Zoltan Borok-Nagy has posted comments on this change. ( 
http://gerrit.cloudera.org:8080/21423 )

Change subject: IMPALA-12732: Add support for MERGE statements for Iceberg 
tables
......................................................................


Patch Set 11:

(22 comments)

Took a look at the first half, I'll continue tomorrow. The code looks great, 
very readable!

http://gerrit.cloudera.org:8080/#/c/21423/11/be/src/exec/iceberg-merge-node.h
File be/src/exec/iceberg-merge-node.h:

http://gerrit.cloudera.org:8080/#/c/21423/11/be/src/exec/iceberg-merge-node.h@22
PS11, Line 22: #include "exec-node.inline.h"
I don't think we need this #include here.
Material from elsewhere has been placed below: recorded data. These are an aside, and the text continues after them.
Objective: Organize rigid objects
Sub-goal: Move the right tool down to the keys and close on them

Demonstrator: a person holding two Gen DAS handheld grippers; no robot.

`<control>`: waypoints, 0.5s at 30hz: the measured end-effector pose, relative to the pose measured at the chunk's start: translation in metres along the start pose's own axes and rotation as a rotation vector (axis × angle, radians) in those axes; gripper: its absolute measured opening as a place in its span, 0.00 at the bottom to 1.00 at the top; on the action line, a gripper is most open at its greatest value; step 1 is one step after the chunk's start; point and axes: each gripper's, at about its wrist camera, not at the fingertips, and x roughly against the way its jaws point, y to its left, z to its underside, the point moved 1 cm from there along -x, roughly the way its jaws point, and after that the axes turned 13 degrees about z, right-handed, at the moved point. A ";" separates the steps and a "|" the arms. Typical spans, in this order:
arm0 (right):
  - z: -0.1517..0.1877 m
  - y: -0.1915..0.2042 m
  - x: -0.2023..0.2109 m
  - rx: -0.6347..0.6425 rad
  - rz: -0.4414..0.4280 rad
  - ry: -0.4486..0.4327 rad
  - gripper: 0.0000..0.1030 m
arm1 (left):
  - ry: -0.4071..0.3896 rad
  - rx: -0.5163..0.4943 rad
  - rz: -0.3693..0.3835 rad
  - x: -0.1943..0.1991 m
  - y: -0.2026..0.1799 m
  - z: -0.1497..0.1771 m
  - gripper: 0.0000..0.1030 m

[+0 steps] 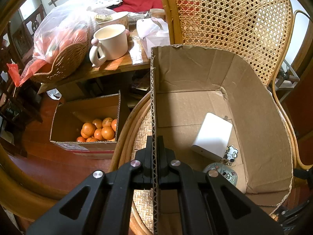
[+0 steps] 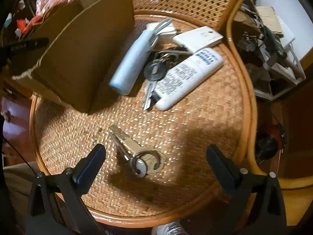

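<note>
Your right tongs (image 2: 156, 162) hung wide over the keys (image 2: 133, 152) on the chair seat (image 2: 195, 137), their long axis running from 5 toward 11 o'clock between the fingers, while your left tongs (image 1: 156, 152) pinched the box wall (image 1: 154, 98).
</note>
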 end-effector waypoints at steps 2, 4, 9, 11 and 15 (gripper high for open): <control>0.001 0.007 -0.003 0.026 0.014 0.011 1.00 | 0.000 -0.001 -0.001 0.000 0.000 0.000 0.03; 0.001 0.012 -0.006 0.052 0.039 0.018 1.00 | 0.000 -0.003 -0.001 0.000 0.000 0.000 0.03; 0.000 0.015 -0.008 0.061 0.057 0.035 0.97 | 0.001 0.002 -0.001 0.000 0.001 0.000 0.03; -0.001 0.014 -0.009 0.058 0.048 0.038 0.97 | 0.001 0.003 -0.002 0.000 0.000 0.000 0.03; -0.001 0.013 -0.010 0.050 0.023 0.041 0.93 | 0.001 0.007 0.000 0.000 0.001 0.000 0.03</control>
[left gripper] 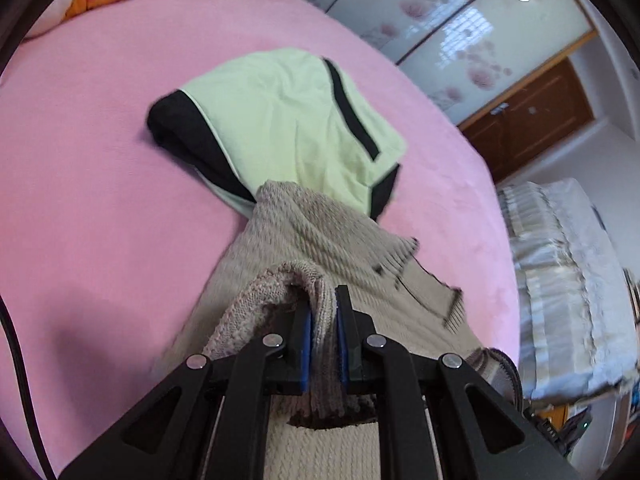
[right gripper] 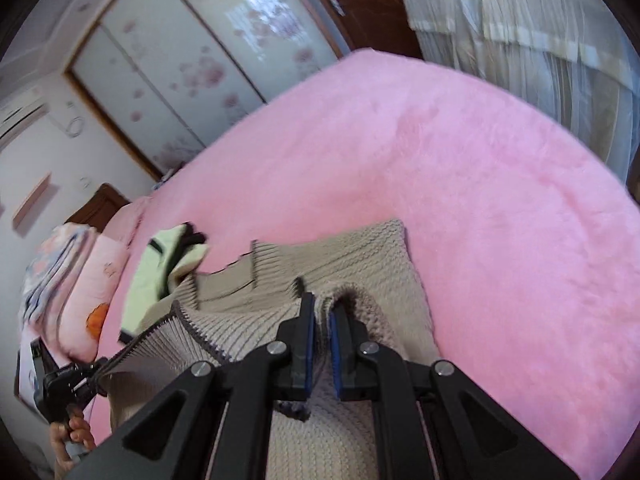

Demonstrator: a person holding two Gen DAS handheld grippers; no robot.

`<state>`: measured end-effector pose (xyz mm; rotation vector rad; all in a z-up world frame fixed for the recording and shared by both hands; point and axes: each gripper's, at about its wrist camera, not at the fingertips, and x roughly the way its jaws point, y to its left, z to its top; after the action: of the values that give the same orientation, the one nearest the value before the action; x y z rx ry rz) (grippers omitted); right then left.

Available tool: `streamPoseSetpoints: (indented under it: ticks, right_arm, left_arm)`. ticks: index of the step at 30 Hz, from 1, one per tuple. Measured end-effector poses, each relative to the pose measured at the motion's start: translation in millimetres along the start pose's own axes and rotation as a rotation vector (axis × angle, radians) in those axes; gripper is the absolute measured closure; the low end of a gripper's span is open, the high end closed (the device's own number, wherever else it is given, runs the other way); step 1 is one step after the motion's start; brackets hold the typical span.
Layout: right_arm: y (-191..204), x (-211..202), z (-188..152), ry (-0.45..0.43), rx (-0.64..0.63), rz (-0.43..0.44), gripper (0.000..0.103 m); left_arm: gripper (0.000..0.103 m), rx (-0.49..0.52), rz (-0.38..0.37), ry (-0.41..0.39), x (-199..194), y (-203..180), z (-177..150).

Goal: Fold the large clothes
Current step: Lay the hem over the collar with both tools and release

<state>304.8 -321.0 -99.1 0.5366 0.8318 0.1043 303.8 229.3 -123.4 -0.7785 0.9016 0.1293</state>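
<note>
A beige knitted sweater (left gripper: 320, 240) lies partly on the pink bed (left gripper: 100, 200). My left gripper (left gripper: 324, 320) is shut on a bunched edge of the sweater and lifts it. My right gripper (right gripper: 322, 320) is shut on another edge of the same sweater (right gripper: 360, 272), whose far part rests on the bed (right gripper: 480, 160). The left gripper (right gripper: 68, 388) also shows at the lower left of the right wrist view, pulling the ribbed hem taut.
A folded light-green and black garment (left gripper: 288, 120) lies on the bed beyond the sweater, also in the right wrist view (right gripper: 160, 272). Pillows (right gripper: 80, 280) sit at the bed's head. A wardrobe (left gripper: 460, 20) and curtains (right gripper: 540, 40) stand past the bed's edges.
</note>
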Motion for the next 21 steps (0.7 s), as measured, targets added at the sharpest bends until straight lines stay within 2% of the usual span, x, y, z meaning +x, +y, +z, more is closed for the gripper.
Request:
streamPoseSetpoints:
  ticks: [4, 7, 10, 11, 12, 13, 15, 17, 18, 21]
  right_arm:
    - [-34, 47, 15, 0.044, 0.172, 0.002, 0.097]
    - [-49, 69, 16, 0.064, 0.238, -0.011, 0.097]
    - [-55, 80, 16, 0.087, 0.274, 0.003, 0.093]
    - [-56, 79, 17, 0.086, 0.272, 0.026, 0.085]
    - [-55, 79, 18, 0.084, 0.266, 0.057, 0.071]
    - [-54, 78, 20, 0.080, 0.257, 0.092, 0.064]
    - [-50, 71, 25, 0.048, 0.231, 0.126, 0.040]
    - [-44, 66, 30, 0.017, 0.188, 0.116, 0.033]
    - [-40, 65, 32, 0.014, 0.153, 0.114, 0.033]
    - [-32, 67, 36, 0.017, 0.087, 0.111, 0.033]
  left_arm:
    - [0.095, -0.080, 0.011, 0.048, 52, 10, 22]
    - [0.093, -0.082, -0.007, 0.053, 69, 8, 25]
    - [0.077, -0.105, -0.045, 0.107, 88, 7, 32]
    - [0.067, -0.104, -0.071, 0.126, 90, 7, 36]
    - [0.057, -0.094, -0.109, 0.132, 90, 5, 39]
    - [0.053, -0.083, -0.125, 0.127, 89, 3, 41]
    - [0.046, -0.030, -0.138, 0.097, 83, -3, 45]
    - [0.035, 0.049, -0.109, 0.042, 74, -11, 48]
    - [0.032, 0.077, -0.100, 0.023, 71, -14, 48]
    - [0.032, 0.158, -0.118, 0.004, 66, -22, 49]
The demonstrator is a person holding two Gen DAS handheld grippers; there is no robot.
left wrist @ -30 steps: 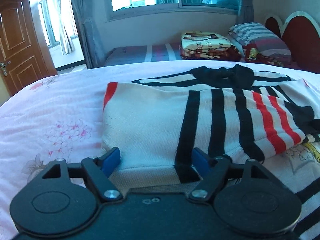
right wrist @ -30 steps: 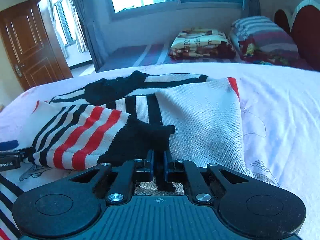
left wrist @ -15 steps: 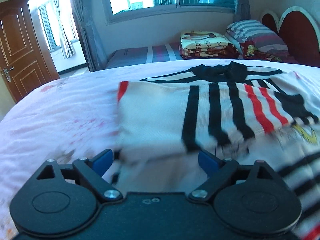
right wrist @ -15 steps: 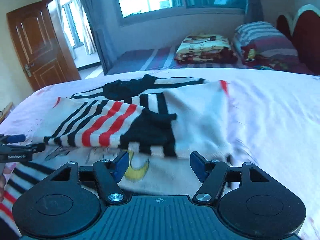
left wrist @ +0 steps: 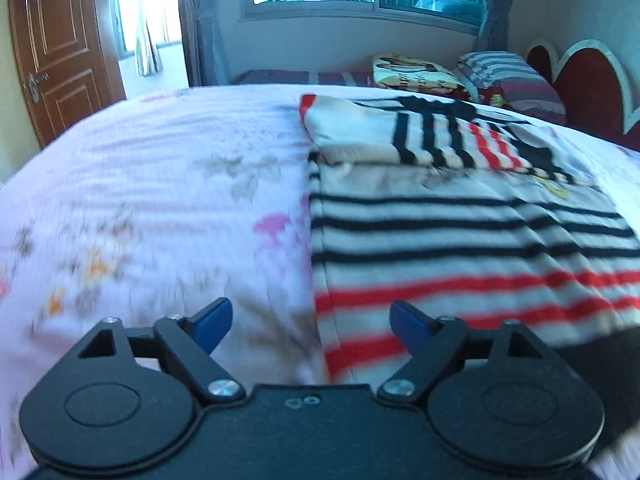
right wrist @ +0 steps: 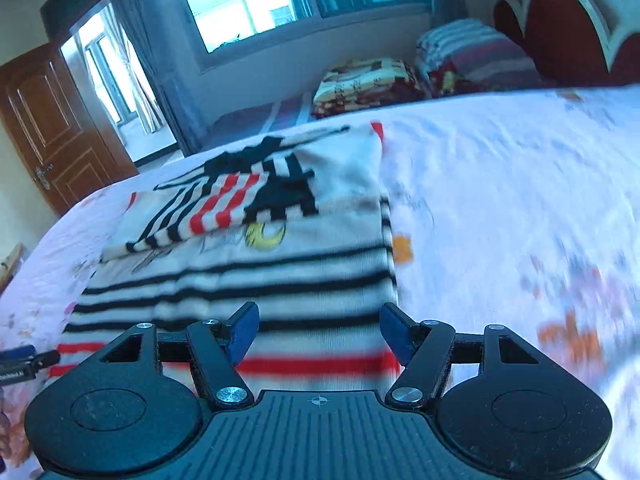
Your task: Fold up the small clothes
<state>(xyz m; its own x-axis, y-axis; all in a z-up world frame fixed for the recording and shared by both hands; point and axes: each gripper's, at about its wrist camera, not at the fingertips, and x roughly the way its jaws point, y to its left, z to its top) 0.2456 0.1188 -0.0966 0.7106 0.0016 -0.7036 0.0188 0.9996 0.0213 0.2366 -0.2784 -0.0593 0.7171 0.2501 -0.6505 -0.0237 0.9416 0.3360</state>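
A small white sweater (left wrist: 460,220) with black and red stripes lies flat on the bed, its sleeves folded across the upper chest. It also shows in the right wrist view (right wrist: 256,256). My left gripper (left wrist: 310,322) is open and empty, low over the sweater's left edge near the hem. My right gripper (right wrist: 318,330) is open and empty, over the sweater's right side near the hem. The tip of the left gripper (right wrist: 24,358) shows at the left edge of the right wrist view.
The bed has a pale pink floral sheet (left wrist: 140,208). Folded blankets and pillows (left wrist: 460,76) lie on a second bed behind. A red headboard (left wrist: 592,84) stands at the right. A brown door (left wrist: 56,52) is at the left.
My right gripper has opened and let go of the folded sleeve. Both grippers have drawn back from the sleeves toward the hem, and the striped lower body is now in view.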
http://gerrit.cloudera.org:8080/#/c/21423/11/be/src/exec/iceberg-merge-node.h@70
PS11, Line 70:   /// The identifier of the merge action tuple that contains the
             :   /// information whether the output row should be updated,
             :   /// deleted or inserted
nit: Comment could fit two lines only.


http://gerrit.cloudera.org:8080/#/c/21423/11/be/src/exec/iceberg-merge-node.h@110
PS11, Line 110: TupleRow* previous_row, TupleRow* actual_row
Maybe it's safer to and simpler to use Tuple* only that points to the target 
tuple.


http://gerrit.cloudera.org:8080/#/c/21423/11/be/src/exec/iceberg-merge-node.h@134
PS11, Line 134: inline
nit: Is 'inline' keyword needed?


http://gerrit.cloudera.org:8080/#/c/21423/6/be/src/exec/iceberg-merge-node.cc
File be/src/exec/iceberg-merge-node.cc:

http://gerrit.cloudera.org:8080/#/c/21423/6/be/src/exec/iceberg-merge-node.cc@186
PS6, Line 186:     }
             :     last_row_ = row;
> It's a tricky situation; it's easy to print the target table's tuple, but i
I think the best is option 2:

 ERROR: Duplicate row found: one target table row matched more than one source 
row. Target row: (4 4 4 
hdfs://localhost:20500/test-warehouse/target_part/data/514806418e9554cc-654b331700000005_831375517_data.0.parq
 4), Source row: (4 4 4) (4 4 4) (4 4 4) (50)

Option 1 is also acceptable. Option 3 is harder to interpret for the users, 
that's why I prefer option 2.


http://gerrit.cloudera.org:8080/#/c/21423/11/be/src/exec/iceberg-merge-node.cc
File be/src/exec/iceberg-merge-node.cc:

http://gerrit.cloudera.org:8080/#/c/21423/11/be/src/exec/iceberg-merge-node.cc@167
PS11, Line 167:
nit: +4 indent needed


http://gerrit.cloudera.org:8080/#/c/21423/11/be/src/exec/iceberg-merge-node.cc@180
PS11, Line 180:     auto row_present = 
row_present_evaluator_->GetTinyIntVal(row);
              :     IcebergMergeCase* selected_case = nullptr;
nit: could be moved after duplicate check


http://gerrit.cloudera.org:8080/#/c/21423/11/be/src/exec/iceberg-merge-sink.cc
File be/src/exec/iceberg-merge-sink.cc:

http://gerrit.cloudera.org:8080/#/c/21423/11/be/src/exec/iceberg-merge-sink.cc@108
PS11, Line 108: DispatchRow
DispatchRow() just adds the row to the row batch, so maybe simply 'AddRow()', 
or 'AddRowToBatch()' would be a better name.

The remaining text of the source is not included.